Program Director, Forensic Traumatologist, Social Scientist The Kolo:Women's Cross Cultural Collaboration Olympia, Washington, United States
Abstract Purpose This paper presents Kolo-Informed Trauma, a transdisciplinary framework for understanding and transforming intergenerational trauma through oral memory circles, embodied ritual, and collective neurobiology. Rooted in the ancient term Kolo—meaning “wheel,” a symbol of rotational continuity older than Sanskrit—the model reclaims the circle as a pan-cultural structure of social epigenetic rotational continuity. The work bridges cultural knowledge systems and contemporary neurobiological research to show how circular communal traditions function as trauma processing and healing mechanisms in both historical and contemporary contexts, particularly in conflict and war zones globally, as well as in natural disaster response contexts.
Methods Drawing on over two decades of ethnographic and performance-based research in the Balkans, Sub-Saharan Africa, the Middle East, Afghanistan, India, Sri Lanka, and refugee communities across multiple continents, this study uses the Memory in Motion social epigenetics methodology. This approach integrates oral memory epigenetic practices and rituals that are inclusive of participatory observation of cultural rituals, embodied movement analysis, and interdisciplinary literature on polyvagal theory and social epigenetics. The comparative cultural analysis is grounded in onsite fieldwork in settings ranging from conflict and war zones to community responses following natural disasters. Examples include African communal dance and cooking, Slavic Vinča artifacts and circular ritual forms, Indian devotional mandalas and storytelling dances, Sri Lankan ritual movement and oral memory traditions, and Afghan women’s collective rituals in isolation.

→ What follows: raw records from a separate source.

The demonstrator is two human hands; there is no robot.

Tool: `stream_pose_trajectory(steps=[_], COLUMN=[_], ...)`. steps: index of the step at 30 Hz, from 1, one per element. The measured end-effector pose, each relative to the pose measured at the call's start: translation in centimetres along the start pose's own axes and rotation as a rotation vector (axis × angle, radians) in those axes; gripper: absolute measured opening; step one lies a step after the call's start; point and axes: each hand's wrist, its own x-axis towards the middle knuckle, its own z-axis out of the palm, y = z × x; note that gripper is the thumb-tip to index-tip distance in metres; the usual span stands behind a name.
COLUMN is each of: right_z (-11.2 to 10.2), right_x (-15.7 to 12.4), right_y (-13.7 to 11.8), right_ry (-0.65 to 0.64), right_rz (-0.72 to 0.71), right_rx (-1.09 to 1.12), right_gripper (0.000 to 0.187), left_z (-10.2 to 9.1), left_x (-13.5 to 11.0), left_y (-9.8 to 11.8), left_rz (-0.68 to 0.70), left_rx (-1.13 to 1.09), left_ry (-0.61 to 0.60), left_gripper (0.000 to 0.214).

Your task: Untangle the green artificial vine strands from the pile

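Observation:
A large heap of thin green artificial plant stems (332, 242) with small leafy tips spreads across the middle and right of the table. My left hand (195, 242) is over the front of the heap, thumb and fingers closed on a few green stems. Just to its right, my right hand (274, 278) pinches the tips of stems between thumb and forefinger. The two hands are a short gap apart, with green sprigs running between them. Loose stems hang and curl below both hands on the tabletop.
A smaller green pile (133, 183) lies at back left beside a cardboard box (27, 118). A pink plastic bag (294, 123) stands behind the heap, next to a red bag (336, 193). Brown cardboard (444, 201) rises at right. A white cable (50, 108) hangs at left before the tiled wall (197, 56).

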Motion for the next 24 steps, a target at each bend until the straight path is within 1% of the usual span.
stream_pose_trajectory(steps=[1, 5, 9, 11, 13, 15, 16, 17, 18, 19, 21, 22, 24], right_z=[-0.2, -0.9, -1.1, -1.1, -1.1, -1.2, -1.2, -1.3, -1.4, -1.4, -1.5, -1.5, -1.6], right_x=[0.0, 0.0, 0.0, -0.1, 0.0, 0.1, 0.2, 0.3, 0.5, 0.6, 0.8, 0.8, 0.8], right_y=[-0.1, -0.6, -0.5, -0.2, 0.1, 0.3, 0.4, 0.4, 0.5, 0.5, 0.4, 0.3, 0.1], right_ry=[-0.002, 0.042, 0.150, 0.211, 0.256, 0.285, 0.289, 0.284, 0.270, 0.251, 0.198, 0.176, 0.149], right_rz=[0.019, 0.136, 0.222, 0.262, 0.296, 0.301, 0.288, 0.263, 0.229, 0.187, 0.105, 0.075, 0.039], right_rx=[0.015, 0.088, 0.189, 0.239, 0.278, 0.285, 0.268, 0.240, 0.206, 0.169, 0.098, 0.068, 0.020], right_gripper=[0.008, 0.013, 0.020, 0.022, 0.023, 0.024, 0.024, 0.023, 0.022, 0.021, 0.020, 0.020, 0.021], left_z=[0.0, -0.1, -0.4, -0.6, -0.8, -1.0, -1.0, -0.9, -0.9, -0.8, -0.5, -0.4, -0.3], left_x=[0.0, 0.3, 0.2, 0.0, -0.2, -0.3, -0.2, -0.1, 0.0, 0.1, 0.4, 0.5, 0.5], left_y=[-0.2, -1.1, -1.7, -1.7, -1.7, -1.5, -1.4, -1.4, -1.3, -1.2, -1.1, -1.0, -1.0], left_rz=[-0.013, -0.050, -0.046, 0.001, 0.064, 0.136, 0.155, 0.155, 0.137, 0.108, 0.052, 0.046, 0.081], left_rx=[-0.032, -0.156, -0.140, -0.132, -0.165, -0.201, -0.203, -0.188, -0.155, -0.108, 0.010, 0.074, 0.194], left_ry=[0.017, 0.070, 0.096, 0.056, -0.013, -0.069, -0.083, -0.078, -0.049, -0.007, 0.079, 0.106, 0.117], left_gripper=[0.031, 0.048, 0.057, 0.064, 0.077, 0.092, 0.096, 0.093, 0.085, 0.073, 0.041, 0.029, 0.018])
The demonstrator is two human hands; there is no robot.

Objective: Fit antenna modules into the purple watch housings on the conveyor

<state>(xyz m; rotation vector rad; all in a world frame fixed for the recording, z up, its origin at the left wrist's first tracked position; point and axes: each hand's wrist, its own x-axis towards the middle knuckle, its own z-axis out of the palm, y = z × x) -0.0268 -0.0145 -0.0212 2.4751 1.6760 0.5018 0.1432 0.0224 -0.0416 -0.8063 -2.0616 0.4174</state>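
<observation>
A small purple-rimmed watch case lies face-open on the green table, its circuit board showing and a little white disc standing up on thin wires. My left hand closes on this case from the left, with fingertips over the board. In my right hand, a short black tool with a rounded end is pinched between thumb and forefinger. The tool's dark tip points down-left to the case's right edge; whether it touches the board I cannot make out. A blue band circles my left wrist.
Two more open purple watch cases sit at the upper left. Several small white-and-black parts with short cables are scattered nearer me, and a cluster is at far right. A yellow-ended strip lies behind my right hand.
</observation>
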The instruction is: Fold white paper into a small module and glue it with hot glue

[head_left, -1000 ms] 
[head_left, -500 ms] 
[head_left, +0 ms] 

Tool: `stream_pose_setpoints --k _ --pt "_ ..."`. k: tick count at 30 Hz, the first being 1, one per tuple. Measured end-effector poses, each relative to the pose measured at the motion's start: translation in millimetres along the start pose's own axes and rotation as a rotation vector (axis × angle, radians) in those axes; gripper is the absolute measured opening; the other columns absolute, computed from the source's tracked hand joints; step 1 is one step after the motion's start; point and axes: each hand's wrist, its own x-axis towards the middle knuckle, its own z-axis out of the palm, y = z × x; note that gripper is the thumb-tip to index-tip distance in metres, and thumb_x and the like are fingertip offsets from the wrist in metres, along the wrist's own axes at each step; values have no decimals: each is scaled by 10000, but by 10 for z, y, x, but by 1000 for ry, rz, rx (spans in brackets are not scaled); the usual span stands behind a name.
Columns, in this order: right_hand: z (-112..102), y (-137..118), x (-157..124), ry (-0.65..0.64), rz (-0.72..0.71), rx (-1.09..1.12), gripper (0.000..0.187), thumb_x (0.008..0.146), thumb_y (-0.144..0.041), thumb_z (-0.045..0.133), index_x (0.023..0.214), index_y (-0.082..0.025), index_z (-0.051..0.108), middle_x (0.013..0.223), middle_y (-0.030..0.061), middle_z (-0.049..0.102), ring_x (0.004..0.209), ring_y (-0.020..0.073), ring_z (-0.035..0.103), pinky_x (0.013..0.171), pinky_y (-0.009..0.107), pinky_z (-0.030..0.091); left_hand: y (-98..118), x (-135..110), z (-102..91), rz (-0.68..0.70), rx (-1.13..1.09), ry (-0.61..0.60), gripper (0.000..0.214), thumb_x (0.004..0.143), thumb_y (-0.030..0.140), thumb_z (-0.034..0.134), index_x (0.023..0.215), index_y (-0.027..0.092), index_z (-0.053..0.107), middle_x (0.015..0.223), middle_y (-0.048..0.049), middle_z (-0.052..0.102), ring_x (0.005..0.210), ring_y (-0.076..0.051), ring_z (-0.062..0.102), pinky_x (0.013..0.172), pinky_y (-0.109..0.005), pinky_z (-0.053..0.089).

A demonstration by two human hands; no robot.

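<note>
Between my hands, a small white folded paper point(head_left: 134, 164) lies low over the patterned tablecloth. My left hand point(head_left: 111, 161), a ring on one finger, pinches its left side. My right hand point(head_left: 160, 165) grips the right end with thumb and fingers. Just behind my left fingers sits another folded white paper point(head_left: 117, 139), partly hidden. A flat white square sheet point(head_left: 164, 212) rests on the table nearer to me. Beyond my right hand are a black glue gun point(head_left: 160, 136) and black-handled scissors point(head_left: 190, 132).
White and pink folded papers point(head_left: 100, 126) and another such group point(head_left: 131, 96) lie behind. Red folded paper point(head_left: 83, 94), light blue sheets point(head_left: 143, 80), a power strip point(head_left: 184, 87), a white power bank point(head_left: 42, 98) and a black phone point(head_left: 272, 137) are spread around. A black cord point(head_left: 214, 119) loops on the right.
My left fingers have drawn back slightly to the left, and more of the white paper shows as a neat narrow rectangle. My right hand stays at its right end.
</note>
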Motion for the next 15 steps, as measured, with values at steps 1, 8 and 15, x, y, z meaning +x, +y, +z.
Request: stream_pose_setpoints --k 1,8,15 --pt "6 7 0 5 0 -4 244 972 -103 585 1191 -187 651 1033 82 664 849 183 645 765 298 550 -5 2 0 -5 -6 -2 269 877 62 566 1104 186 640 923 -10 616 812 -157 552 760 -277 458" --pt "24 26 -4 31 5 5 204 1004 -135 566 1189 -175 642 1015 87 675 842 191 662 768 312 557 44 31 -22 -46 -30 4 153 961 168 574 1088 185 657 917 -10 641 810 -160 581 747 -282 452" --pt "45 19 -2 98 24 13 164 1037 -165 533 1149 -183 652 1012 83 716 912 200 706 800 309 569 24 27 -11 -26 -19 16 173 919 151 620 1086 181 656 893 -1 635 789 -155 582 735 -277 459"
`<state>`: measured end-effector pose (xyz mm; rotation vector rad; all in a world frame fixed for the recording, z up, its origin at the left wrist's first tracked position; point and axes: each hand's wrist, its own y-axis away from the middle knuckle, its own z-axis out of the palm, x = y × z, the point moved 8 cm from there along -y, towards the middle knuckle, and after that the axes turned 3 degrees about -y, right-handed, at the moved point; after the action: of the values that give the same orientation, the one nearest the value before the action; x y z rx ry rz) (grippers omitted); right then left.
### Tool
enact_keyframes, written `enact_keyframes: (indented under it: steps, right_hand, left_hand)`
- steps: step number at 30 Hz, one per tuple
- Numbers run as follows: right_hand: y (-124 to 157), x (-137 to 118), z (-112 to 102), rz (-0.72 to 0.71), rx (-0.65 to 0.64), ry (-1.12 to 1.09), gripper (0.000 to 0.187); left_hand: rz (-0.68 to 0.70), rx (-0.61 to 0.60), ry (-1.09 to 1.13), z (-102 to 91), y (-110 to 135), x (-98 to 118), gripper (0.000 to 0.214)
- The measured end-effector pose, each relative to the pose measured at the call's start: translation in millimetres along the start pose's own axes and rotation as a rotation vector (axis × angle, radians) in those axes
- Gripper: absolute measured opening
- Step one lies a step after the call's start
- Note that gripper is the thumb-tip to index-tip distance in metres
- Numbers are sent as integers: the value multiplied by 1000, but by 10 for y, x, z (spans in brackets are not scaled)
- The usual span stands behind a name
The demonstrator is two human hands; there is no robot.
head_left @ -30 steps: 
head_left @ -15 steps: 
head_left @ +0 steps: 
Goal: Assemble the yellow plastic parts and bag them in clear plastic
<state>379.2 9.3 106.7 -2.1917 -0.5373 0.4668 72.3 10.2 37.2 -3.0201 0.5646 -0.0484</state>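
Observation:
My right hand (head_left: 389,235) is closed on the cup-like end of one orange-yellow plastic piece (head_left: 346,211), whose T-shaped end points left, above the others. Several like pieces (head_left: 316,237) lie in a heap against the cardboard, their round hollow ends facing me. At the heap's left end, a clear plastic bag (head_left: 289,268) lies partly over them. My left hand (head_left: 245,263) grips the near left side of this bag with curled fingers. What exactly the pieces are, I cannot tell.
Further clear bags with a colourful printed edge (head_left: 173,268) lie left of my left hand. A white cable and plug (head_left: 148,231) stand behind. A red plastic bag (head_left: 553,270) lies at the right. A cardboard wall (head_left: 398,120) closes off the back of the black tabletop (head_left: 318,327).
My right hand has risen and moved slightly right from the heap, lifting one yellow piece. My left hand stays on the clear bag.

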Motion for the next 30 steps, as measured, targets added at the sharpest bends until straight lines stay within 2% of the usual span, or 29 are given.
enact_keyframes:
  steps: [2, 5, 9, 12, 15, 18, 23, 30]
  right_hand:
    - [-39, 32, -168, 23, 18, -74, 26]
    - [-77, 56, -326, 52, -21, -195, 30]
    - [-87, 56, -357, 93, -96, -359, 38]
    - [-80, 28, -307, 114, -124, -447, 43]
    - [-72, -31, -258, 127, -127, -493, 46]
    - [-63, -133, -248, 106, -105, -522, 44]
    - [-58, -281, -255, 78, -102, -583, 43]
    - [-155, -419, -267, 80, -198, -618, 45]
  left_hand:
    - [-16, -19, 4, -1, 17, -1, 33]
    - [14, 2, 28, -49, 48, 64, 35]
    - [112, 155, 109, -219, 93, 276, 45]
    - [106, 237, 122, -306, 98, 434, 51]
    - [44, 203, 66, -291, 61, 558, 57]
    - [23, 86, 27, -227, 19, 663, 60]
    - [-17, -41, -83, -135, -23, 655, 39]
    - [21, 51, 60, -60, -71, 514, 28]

Findings Findings reveal that circular cultural practices operate as neurobiological-social epigenetic containers. Across contexts, such circles activate polyvagal social engagement systems, providing co-regulation, rhythm, and repetition that facilitate shifts from transgenerational survival modes toward integrated embodied healing. These practices encode cultural memory in movement, space, and collective presence, serving both as living archives and as dynamic systems for metabolizing trauma. In war-affected and post-conflict communities, these circular structures persist as acts of cultural continuity and transformation, preserving identity and fostering agency where systemic erasure or displacement threaten survival.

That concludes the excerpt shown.